Tomco USA · Technical Whitepaper · TW-2025-002AutonomyVol. 1, No. 2Jun 2025

Safety Assurance Framework for Physical AI Systems

Aligning ISO/PAS 8800:2025, UL 4600:2023, and ISO 21448 SOTIF for Autonomous Ground Vehicles and Robotics Platforms

Tomco USA Engineering Staff^¹, Autonomy & AI Safety Practice — ISO/PAS 8800 · UL 4600 Practitioners

^¹Tomco USA, Detroit MI

Abstract — Physical AI systems — autonomous vehicles, collaborative robots, surgical platforms — must satisfy safety certification regimes built for deterministic embedded software. This paper proposes a unified assurance framework that maps ISO/PAS 8800:2025, UL 4600:2023, and ISO 21448 SOTIF onto a shared evidence structure, with worked examples in L3 highway automation and a surgical robotic arm.

Index Terms — physical AI, autonomous vehicles, ISO/PAS 8800, UL 4600, SOTIF, safety assurance case, operational design domain, safety contracts, neural network inference, EU AI Act.

1. Introduction

Physical AI systems — machines that perceive their environment, reason over learned representations, and act in the physical world — represent the fastest-growing category of safety-critical embedded systems. Autonomous vehicles at SAE Level 3 and above [10], collaborative industrial robots, and surgical automation platforms all share a common challenge: their core decision-making capability is implemented not as a verifiable deterministic algorithm but as a trained neural network whose behaviour is characterised statistically, not symbolically.

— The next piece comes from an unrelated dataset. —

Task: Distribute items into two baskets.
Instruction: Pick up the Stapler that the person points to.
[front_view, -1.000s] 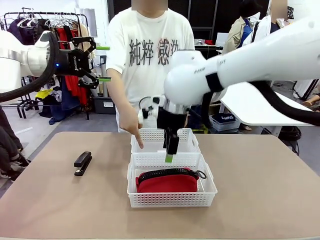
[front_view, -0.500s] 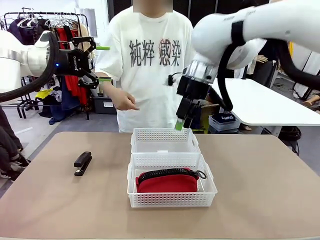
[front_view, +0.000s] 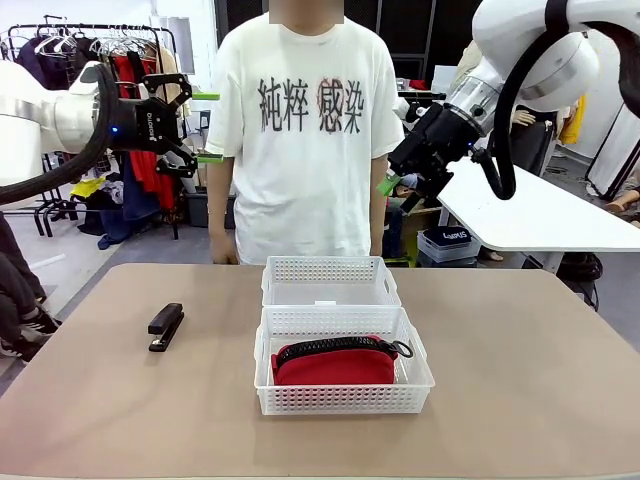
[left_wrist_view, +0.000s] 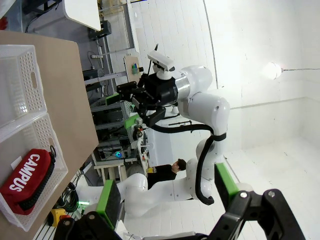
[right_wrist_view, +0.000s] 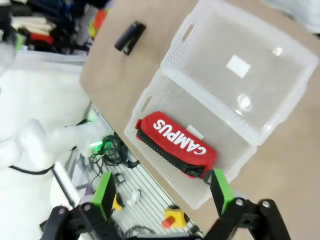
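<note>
The red pouch (front_view: 335, 365) with a black zipper lies in the near white basket (front_view: 340, 398). Behind it, touching, stands the far basket (front_view: 330, 270) with nothing in it. The small black stapler (front_view: 166, 326) lies on the table to the left of both. My right gripper (front_view: 398, 190) hangs open and empty, high above the table's far right. My left gripper (front_view: 207, 127) is open and empty too, high at the left. The right wrist view looks down past its open gripper (right_wrist_view: 162, 192) at the pouch (right_wrist_view: 175, 145), near basket (right_wrist_view: 175, 100), far basket (right_wrist_view: 215, 50) and stapler (right_wrist_view: 130, 37).
A person in a white printed T-shirt (front_view: 305, 130) stands at the table's far edge behind the baskets, arms down. In the left wrist view its open gripper (left_wrist_view: 167, 192) frames the right arm (left_wrist_view: 165, 92), with the baskets (left_wrist_view: 22, 75) and pouch (left_wrist_view: 27, 177) at left.
My right gripper rose from just above the near basket and swung up and right, away from the table. The person's pointing hand drew back to their side. The left arm stayed put.
</note>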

The safety standards ecosystem has responded with three complementary frameworks: ISO/PAS 8800:2025 [1] addresses AI-specific safety properties for road vehicles; UL 4600:2023 [2] provides a principles-based safety case structure for any autonomous product; and ISO 21448:2022 SOTIF [3] targets hazards arising from the intended functionality of perception and decision systems — hazards that are invisible to conventional functional safety analysis because no fault is present.

These standards were developed largely in parallel and share overlapping concerns but non-identical terminology and evidence structures. Organisations implementing all three — as required by several OEM supply chain agreements and the EU AI Act high-risk classification — face significant duplication of evidence artefacts. This paper presents a unified assurance framework that maps all three standards onto a shared evidence base, reducing compliance overhead while satisfying each standard's unique requirements.

2. Standards Landscape and Regulatory Context

ISO/PAS 8800:2025 is structured in eight clauses covering AI system development, data management, V&V strategy, and operational monitoring. Its central construct is the AI Safety Concept (AISC) — a structured argument that the AI system's contribution to residual risk is acceptable given the vehicle's functional safety concept [1]. Unlike ISO 26262, ISO/PAS 8800 does not define integrity levels; instead it defines properties (e.g., accuracy, robustness, explainability) that the AI system must demonstrate within its operational design domain (ODD).

UL 4600:2023 is principles-based and system-agnostic. Its safety case structure follows the Goal Structuring Notation (GSN) and requires explicit claims about: (1) absence of known unsafe conditions, (2) adequate performance within ODD, (3) safe behaviour at ODD boundaries, and (4) continuous operational monitoring and update governance [2]. UL 4600 does not mandate specific V&V methods but requires that the chosen methods be justified relative to the risk level.

ISO 21448:2022 SOTIF addresses four scenario categories: (1) known/unsafe, (2) known/safe, (3) unknown/unsafe, and (4) unknown/safe. The standard's primary objective is reducing the probability of Category 3 events — unknown unsafe scenarios — to an acceptable level through a structured triggering conditions analysis and scenario generation methodology [3]. SOTIF analysis is complementary to HARA under ISO 26262: where HARA identifies hazards from component failure, SOTIF identifies hazards from performance limitations under nominal operation.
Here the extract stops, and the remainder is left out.